"The role of eyebrows in face recognition" by Sadr et al.: They perform a lesion study, removing either eyes or eyebrows from images of celebrity faces where the task is to identify the celebrity. They find recognition performance for humans is worse with no eyebrows than it is with no eyes.
They speculate as to why eyebrows may be important to recognition: 1) Since eyebrows are used to convey emotion, humans may naturally attend to them more, giving them higher weight in recognition, 2) Eyebrows are stable across lighting and image degradations, as they are large and high-contrast. Thus they are relatively stable and so good low-noise information sources.
The paper contains some interesting references:
"Given that the brow ridge may have been an important, sexually distinctive characteristic of our early ancestors' faces, it is not surprising that recent studies have found an important role for eyebrow thickness in discriminating between male and female faces (Bruce et al 1993)" pg 286
This suggests eyebrows as useful for gender discrimination with computer vision. If we consider eyebrows external features, determining gender is half the battle.
"In fact, research in the latter field has shown the eyebrows to be, in a kinematic sense, the most expressive part of the face (Linstrom et al 2000) and, we would suggest, a facial feature whose gestures would be easily recognized at a distance." pg 292
Just reinforcing the idea that eyebrows are good for low-visibility recognition.
"New appearance models for natural image matting" by Singaraju et al.: The task is image alpha matting using sparse trimaps. They build on Levin et al.'s work, but address a failure case of that work, where the model could overfit when the foreground and background layers are locally linear. Like Levin's, their solution is closed-form. They compare to Levin, and claim to get better matting results.
"Estimation of Alpha Mattes For Multiple Image Layers" by Singaraju and Vidal: Alpha matting typically assumes two layers, a foreground and a background.
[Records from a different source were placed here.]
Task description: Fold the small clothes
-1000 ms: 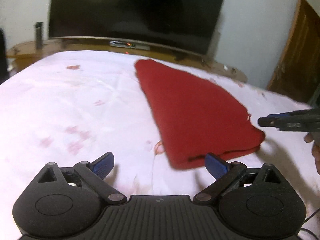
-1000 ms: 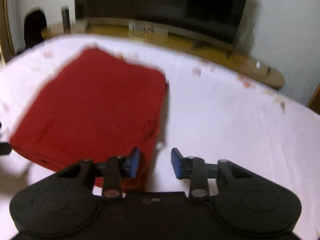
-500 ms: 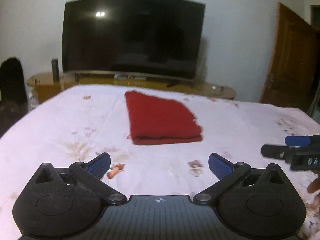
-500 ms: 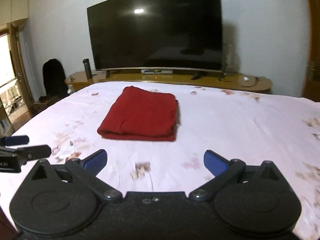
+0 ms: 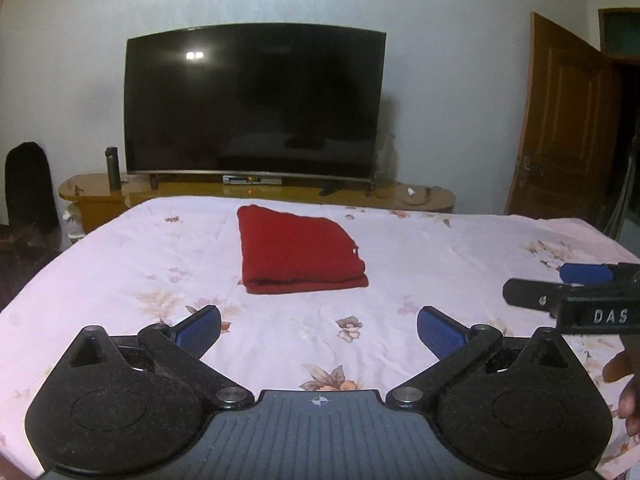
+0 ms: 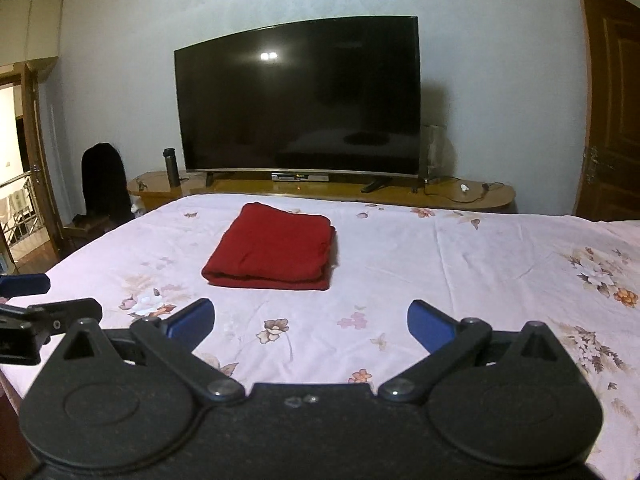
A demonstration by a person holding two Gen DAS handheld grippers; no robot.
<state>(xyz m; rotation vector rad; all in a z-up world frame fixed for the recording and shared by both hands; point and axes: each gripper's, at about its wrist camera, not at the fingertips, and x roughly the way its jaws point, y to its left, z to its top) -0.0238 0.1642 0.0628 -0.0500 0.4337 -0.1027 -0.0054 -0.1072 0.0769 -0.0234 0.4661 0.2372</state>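
Observation:
A red garment lies folded into a flat rectangle on the far middle of the bed; it also shows in the right wrist view. My left gripper is open and empty, held well back from the garment above the near part of the bed. My right gripper is open and empty too, also well back from it. The right gripper shows at the right edge of the left wrist view, and the left gripper shows at the left edge of the right wrist view.
The bed has a pale pink floral sheet. Behind it a large dark TV stands on a low wooden stand with a dark bottle. A wooden door is at the right, a dark chair at the left.
Both grippers have pulled back and up from the red garment, which now lies alone. The right gripper's jaws have opened wide.

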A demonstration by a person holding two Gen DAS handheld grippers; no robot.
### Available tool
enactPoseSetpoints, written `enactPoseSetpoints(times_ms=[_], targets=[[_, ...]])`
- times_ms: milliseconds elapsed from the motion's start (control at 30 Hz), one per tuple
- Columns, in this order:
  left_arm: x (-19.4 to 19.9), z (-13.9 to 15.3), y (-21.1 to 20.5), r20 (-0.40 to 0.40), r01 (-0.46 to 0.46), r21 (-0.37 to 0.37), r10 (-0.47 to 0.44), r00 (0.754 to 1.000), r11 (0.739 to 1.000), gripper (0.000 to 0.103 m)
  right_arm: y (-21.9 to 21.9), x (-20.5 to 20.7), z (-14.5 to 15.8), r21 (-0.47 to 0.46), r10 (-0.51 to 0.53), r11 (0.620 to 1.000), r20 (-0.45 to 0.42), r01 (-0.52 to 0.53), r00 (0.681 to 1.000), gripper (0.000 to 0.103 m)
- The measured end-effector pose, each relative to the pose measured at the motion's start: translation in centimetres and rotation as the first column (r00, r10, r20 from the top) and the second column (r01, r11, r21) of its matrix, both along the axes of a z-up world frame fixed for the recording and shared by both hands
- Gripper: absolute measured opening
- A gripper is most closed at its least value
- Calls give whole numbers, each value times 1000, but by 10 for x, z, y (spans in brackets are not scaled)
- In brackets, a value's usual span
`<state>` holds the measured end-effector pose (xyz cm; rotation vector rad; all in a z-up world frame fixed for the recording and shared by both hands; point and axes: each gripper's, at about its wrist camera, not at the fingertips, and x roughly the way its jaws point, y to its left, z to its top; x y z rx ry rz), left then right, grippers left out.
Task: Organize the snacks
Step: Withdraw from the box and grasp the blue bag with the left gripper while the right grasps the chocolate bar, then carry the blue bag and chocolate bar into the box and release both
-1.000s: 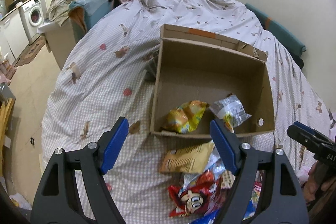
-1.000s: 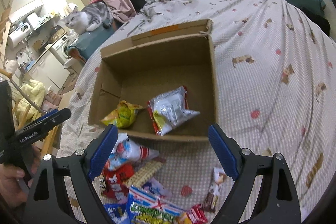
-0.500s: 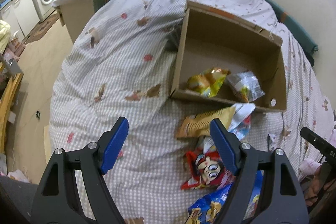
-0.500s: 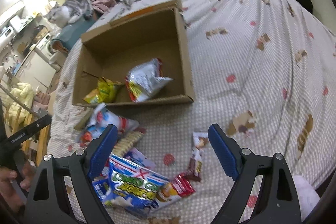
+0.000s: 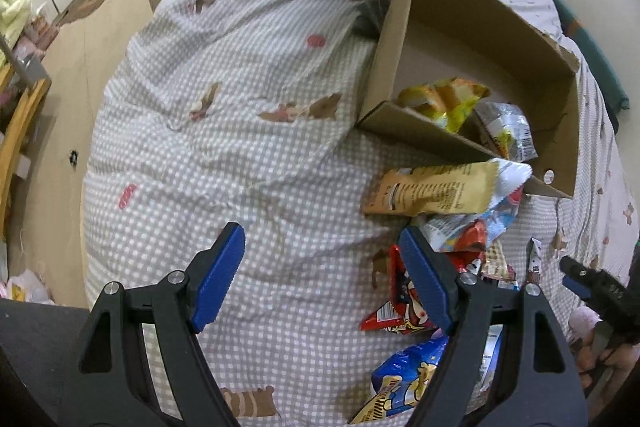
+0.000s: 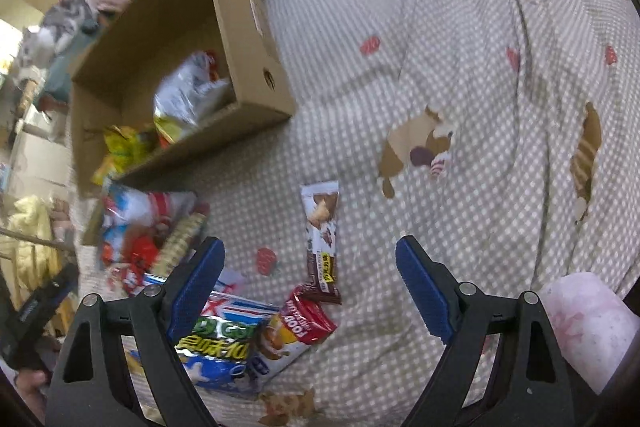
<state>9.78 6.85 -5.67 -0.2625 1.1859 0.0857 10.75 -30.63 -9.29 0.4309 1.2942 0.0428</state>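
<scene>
Both grippers are hovering over the bed [image 5: 248,131]: left gripper [image 5: 320,279] gaping wide and empty, right gripper [image 6: 310,287] closing around nothing, snacks [image 6: 224,339] lying beside the cardboard box [image 6: 244,27].

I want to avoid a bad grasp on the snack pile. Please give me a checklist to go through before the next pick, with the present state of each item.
1. Left hand-held gripper empty: ok, only checked bedcover shows between its fingers.
2. Right hand-held gripper empty: ok; jaws closing, pads not touching the long brown chocolate bar wrapper between them.
3. Brown cardboard box has room: ok, only a yellow snack bag and a silver snack bag inside.
4. Chocolate bar lies apart from the pile: ok.
5. Beige cracker packet free to lift: cannot tell, it overlaps other packets.
</scene>
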Motion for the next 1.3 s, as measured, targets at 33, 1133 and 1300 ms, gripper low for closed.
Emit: enactPoseSetpoints(times_ms=[33, 1133, 1300], targets=[[0, -4, -2, -16, 7, 0, -7, 1000, 1000, 77, 7, 4, -7, -11, 31, 999, -24, -32, 999, 77], [-55, -75, -116, -237, 440, -138, -461, 855, 887, 72, 31, 13, 8, -10, 100, 995, 57, -100, 993, 19], [-52, -72, -116, -231, 448, -162, -475, 849, 879, 43, 34, 9, 11, 1, 106, 994, 70, -106, 992, 19]])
This work addresses (sparsely initialized) alpha matting for 2 or more layers. They use as an example two toy trolls standing next to each other, with overlapping hair.
The technique they propose is closed-form, but it does not necessarily produce alpha values which fall in the unit interval, breaking the traditional probabilistic interpretation of matting. When they add the constraint that the alpha values fall in the unit interval, they lose the closed form solution. However, the optimum value can still be obtained by solving a quadratic program.